RECORDED DATA:
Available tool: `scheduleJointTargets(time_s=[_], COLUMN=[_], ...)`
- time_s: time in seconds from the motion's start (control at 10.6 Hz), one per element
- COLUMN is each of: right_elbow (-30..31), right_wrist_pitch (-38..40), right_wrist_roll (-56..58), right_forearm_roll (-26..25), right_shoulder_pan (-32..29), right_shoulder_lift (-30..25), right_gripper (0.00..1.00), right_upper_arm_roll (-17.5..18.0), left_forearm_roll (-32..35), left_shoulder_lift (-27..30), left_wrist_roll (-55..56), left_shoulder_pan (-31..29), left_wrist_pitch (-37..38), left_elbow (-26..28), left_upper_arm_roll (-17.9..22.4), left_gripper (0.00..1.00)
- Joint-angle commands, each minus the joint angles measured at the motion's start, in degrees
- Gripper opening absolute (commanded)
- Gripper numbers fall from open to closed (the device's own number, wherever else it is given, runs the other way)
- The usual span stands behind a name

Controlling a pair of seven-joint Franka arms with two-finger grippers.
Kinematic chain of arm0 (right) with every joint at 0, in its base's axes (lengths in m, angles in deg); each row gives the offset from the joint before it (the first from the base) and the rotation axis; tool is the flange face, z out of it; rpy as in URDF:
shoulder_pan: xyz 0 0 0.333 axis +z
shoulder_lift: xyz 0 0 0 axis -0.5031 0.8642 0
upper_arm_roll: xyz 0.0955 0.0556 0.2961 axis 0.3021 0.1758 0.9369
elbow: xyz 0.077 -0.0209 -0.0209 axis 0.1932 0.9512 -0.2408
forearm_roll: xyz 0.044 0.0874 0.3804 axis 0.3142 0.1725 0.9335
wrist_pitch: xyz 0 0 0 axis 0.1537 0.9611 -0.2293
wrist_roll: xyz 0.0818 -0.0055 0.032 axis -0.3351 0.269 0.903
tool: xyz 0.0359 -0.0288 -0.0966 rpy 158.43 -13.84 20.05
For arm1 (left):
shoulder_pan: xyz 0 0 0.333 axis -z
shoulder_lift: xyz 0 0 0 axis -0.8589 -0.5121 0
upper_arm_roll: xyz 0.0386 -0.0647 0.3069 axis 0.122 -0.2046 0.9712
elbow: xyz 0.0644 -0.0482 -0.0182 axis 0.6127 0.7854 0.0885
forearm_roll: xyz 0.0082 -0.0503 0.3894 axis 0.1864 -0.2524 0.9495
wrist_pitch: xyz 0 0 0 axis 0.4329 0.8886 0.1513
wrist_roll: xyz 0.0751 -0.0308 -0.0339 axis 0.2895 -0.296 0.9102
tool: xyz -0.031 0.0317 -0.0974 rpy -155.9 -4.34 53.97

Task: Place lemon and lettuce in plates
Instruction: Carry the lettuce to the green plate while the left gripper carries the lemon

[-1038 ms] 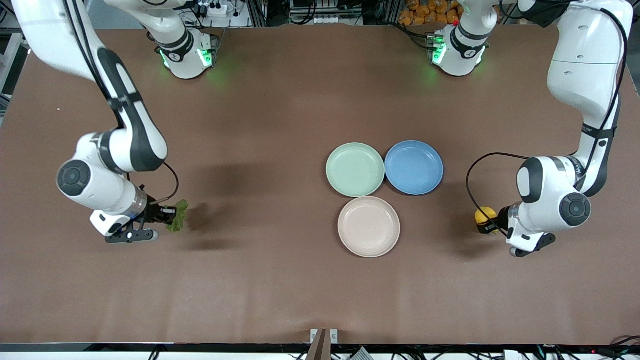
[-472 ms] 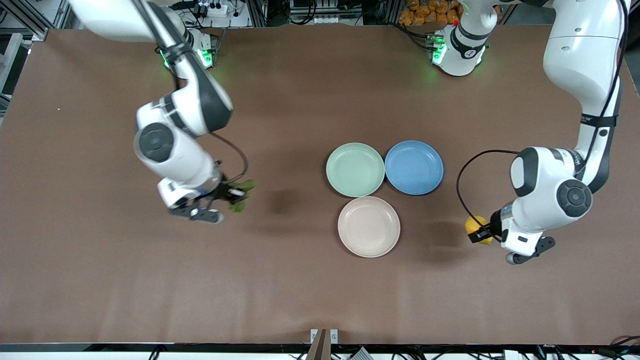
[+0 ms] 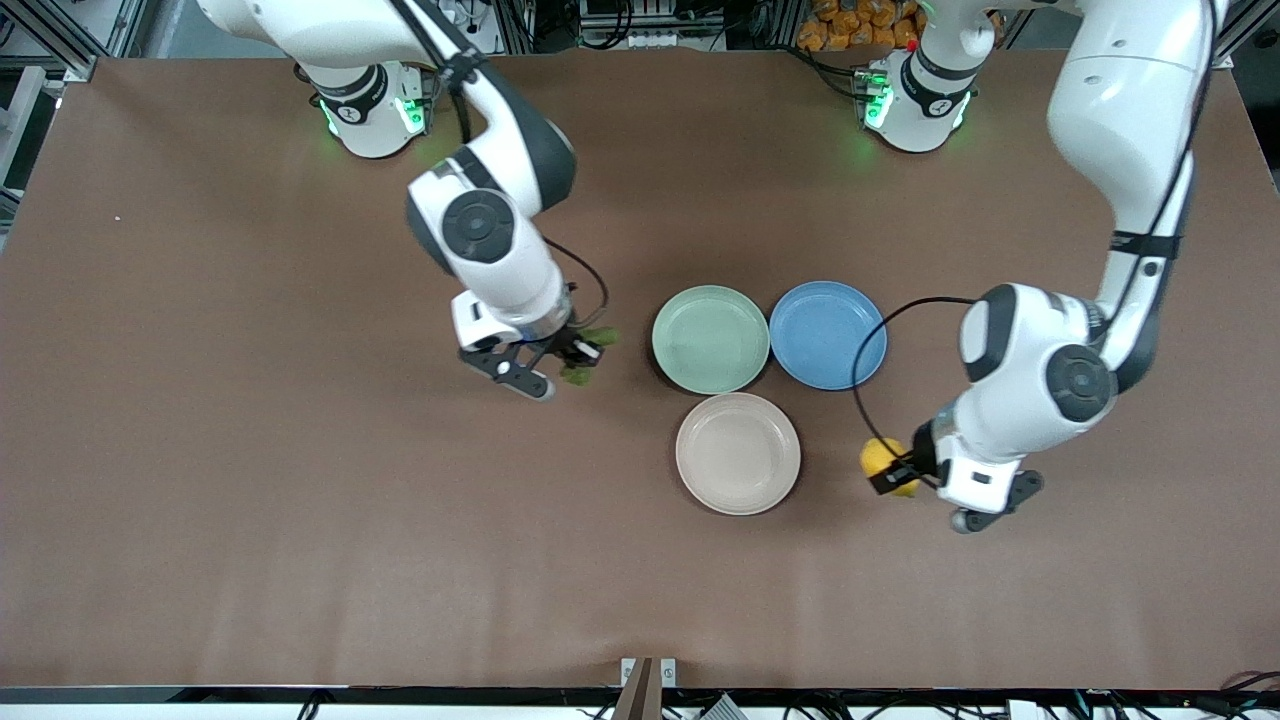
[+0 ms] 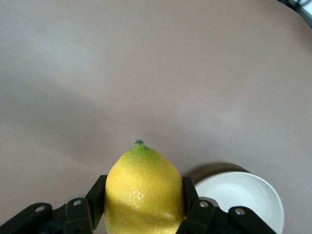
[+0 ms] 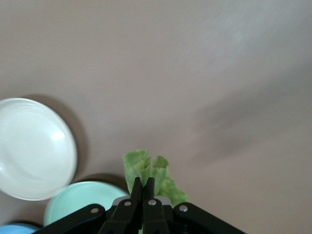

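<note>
Brown matte covering ran across the whole surface (image 3: 300, 560), with wide bare stretches toward the right arm's end and along the edge nearest the front camera. Three plates sat grouped near the middle: the mint green plate (image 3: 710, 339) and the blue plate (image 3: 828, 334) lay side by side with rims touching or nearly touching, and the beige plate (image 3: 738, 453) lay nearer the front camera, its rim just beside the mint green plate's rim. All three plates held nothing. The right tool (image 3: 573, 361) hung over bare surface just beside the mint green plate's rim, on the side toward the right arm's end; its fingers were clenched on the lettuce (image 3: 588, 353), whose crinkled leaf stuck out past the fingertips in the right wrist view (image 5: 150, 171). The left tool (image 3: 893, 472) hung over bare surface near the beige plate's rim, on the side toward the left arm's end, with a narrow strip of surface showing between the two. Its fingers gripped the lemon (image 3: 885, 461) by its flanks, the stem tip pointing away from the wrist in the left wrist view (image 4: 143, 191), where the beige plate's edge (image 4: 253, 195) showed beside the tool.
</note>
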Motion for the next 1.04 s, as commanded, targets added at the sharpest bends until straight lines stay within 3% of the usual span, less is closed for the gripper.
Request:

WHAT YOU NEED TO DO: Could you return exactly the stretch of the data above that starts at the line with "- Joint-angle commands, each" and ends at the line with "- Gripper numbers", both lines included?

OUTPUT:
- Joint-angle commands, each minus the joint angles measured at the motion's start, in degrees
- Gripper opening absolute (commanded)
- Gripper numbers fall from open to closed (the device's own number, wherever else it is given, runs the other way)

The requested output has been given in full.